Question

Draw a diagram for the following statement and prove the result:
In an isosceles triangle, the median joining the vertex (formed by intersection of equal sides) to the midpoint of the opposite side is an altitude.

Answer 1

Hint: To solve these questions, congruence of triangles can be used along with the properties of the triangle that is mentioned in the question. The question will be easily solved after drawing the diagram and including all the information in it given in the question.

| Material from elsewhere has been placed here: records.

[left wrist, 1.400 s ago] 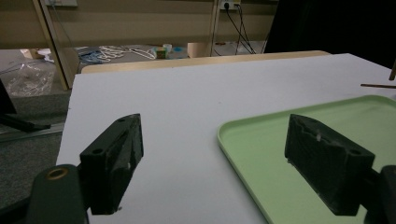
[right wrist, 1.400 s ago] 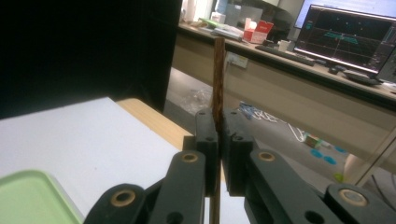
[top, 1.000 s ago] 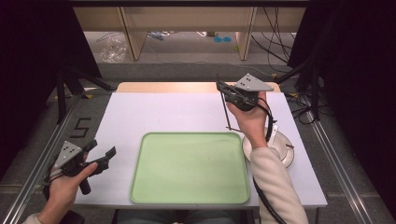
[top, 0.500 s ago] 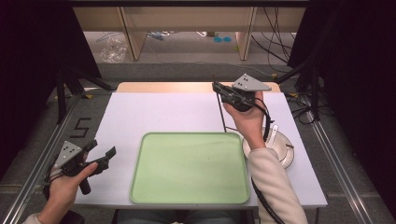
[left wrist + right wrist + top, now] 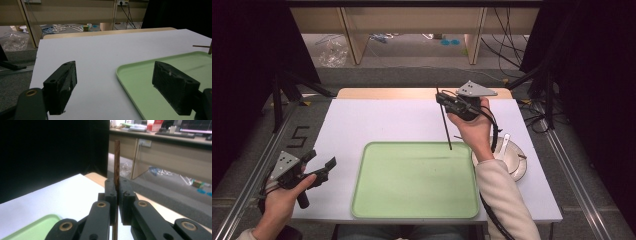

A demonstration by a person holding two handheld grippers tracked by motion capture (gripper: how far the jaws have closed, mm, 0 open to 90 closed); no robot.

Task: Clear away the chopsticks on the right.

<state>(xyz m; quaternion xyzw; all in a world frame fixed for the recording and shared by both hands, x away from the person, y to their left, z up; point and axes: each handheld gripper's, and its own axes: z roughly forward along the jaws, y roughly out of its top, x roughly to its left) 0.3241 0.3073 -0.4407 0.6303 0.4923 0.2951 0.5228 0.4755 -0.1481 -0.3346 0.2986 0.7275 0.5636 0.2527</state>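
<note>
The right claw [image 5: 443, 100] is shut on 1 thin dark stick [image 5: 446, 127], a chopstick by the look of it, pinched near its top. The stick hangs almost upright above the table [image 5: 382, 120], its lower tip just past the far right rim of the green tray [image 5: 412, 210].

The left claw [image 5: 319, 167] is wide open and holds nothing, hovering over the table's near left corner, just left of the tray.

Risks, as judgement: the grip is high on a long, slim stick, so it could swing or slip between the pads if the hand tilts fast. Lowered steeply, the tip may catch the tray rim and skid.

The bowl [image 5: 512, 160] with a white spoon [image 5: 503, 142] sits close under the right wrist, so a dropped elbow or the trailing cable could knock it.

Room: the tray floor is bare and the white table behind it is open. The table's right edge lies near the bowl.
</note>
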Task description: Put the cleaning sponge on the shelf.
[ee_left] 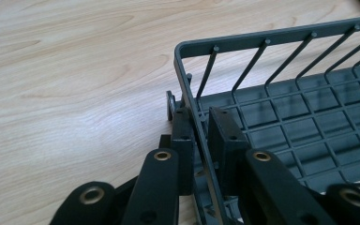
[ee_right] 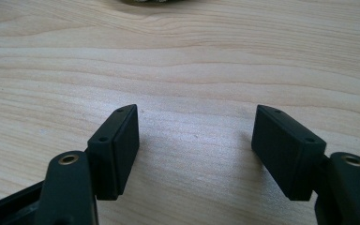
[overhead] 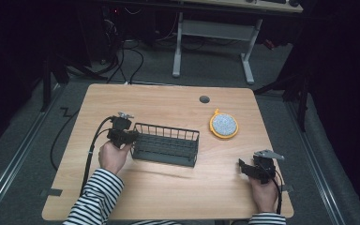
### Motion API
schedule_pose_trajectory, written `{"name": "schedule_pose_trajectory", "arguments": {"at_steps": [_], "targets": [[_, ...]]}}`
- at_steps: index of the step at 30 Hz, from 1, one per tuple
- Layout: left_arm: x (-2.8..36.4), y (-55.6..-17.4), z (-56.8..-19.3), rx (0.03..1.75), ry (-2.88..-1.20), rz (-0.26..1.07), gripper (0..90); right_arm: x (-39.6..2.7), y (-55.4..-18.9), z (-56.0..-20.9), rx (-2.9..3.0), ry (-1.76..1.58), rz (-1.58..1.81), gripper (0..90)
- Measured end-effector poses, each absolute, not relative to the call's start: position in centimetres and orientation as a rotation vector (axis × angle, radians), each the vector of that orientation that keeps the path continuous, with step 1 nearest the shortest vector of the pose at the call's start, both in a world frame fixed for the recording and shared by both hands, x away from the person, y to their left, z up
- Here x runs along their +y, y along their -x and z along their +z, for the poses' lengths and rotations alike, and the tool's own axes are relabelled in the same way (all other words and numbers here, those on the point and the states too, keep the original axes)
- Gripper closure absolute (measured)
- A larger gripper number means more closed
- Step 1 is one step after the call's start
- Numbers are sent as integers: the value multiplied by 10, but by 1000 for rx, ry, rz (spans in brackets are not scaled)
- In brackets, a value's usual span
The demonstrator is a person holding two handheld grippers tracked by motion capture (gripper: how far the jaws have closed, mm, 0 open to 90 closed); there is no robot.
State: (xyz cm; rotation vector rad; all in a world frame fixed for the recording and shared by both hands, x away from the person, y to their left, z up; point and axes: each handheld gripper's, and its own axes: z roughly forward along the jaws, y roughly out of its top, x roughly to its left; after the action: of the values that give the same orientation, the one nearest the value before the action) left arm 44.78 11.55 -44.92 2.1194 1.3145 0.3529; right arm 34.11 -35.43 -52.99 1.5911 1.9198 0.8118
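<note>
Left gripper (ee_left: 200,131) on wire basket (ee_left: 281,108)

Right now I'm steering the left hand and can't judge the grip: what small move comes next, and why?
Probably a gentle test pull on the basket: the left gripper is shut on its end wall, the right gripper rests open, apart.

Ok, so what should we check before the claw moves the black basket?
1. Left claw shut on the wire basket, pinching its end wall: ok.
2. Basket sits flat on the table: ok.
3. Anything inside the basket that could spill: nothing seen, ok.
4. Orange disc lies apart from the basket: ok.
5. Right claw open, nothing between its fingers, resting away from the basket: ok.
6. Grip firm enough for lifting: cannot tell.
</note>
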Motion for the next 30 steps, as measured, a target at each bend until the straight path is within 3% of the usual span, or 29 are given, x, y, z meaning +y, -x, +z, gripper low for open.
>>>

Complete step-by-step solution:
First draw the figure with all the information provided in the question, in this case, the figure will be as given below:

Given, in the triangle $\Delta ABC$ :
 $AB = AC$ , since it is given according to the question that $\Delta ABC$ is isosceles.
 $BD = CD$ , since $\;AD$ is the median and a median divides the side it is projected on in two equal parts.
$\angle B = \angle C$ , since the angles opposite to the equal sides are equal in an isosceles triangle.
Now taking $\Delta ABD$and $\Delta ADC$ separately,
$AB = AC$ , since these are the two equal sides of the isosceles $\Delta ABC$
 $BD = CD$ , as the median divides the line $\;BC$ into two equal parts
$\angle B = \angle C$ , angles opposite to the equal sides of $\Delta ABC$
From the above three conclusions, we can conclude that $\Delta ABD$ and $\Delta ADC$ are congruent triangles, therefore:
$\Rightarrow \Delta ABD \cong \Delta ADC$ (By Side Angle Side Theorem$\left( {SAS} \right)$)
Further, from the above result, we can conclude that,
$\Rightarrow \angle ADB = \angle ADC$ (Common parts of Congruent Triangles$(CPCT)$) $.....(i)$
Since, $\;BDC$ is a straight line therefore
$\angle BDC = {180^\circ }$
Now, $\angle BDC$ consists of two angles, $\angle ADB$ and $\angle ADC$ , so we get
$\Rightarrow \angle ADB + \angle ADC = {180^\circ }$
Substituting equation $(i)$ in the above equation, we get
$\Rightarrow 2\angle ADB = {180^\circ }$
Dividing both the sides by $2$ , we get
$\Rightarrow \angle ADB = {90^\circ }$
Again $\angle ADB$ and $\angle ADC$ are equal from equation $(i)$ , therefore
$\Rightarrow \angle ADB = \angle ADC = {90^\circ }$
An altitude is a line that makes an angle of $\angle {90^\circ }$ with the line it is projected on, therefore it is proved that $\;AD$ is the altitude of the isosceles triangle $\Delta ABC$ .

Note: While applying the Side Angle Side congruence theorem $\left( {SAS} \right)$ , make sure that the angle considered for the congruence is the angle formed by the intersection of the two sides which are considered for the congruency. It becomes very easy to solve these questions if the diagram is drawn first, according to the question.